By Nichole Giles
Emotion is a wonderful thing, and sometimes it strikes you at the oddest times. My regular readers will know that I am by nature an emotional person, for which I’m glad. That isn’t to say I can’t control my feelings, because every day I am learning how to hold the reins. But I have known people who build walls around their hearts, who have to be stabbed deeply and forcefully before they bleed.
How sad is that?
Our feelings are the driving force behind our writing. Without feeling, how would we ever write anything meaningful? Anything important? And how would we ever be able to connect with our readers on the most basic of levels?
Recently I bought a new CD. I love music as much as writing. For me, music fuels or calms my moods, expresses feelings I am otherwise unable to express, and generally makes me a much happier person. This particular CD is by a group on which I had put a personal ban. A few years ago, members of this group used their fame as a public forum to make disparaging and offensive political comments. The chaos that ensued caused them to further lash out at their fans. It was at that point I swore never to listen to their music again.
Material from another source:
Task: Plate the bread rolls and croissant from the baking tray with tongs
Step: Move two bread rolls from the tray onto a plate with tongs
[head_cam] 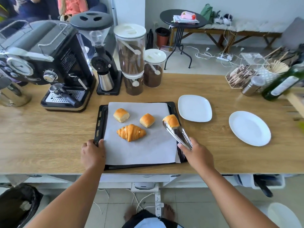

But time passes, as it tends to do. And the musicians were forced to mature. There were many consequences to their verbal faux pas. More than three years after the incident, the group produced a comeback CD, which I recently bought. Remember my ban? Out the window. Do you know why? Because I heard a few songs on the radio, and the music produced on this album was so full of passion, so full of pure emotion, that I couldn’t not own it. And since I bought it, I haven’t stopped listening to it, singing along at the top of my lungs and hoping to glean just an ounce of the passion poured into the songs. However much they were loved before, none of the music produced in the past by this group compares to the aching music on their most recent CD.
It hits me right in the heart.
Listening to this album has taught me a valuable lesson. It is by emotion, and through feeling that we are touched. I’ve heard it said that writers slit their wrists and let them bleed onto their pages. Well, I’m not saying we have to go that far. But a few drops of blood here and there can only make your story better.
If you’re not going to aim for the reader’s heart, you could at least aim for a scab. Even people with walls have scabs. It’s all a matter of knowing which scab to pick.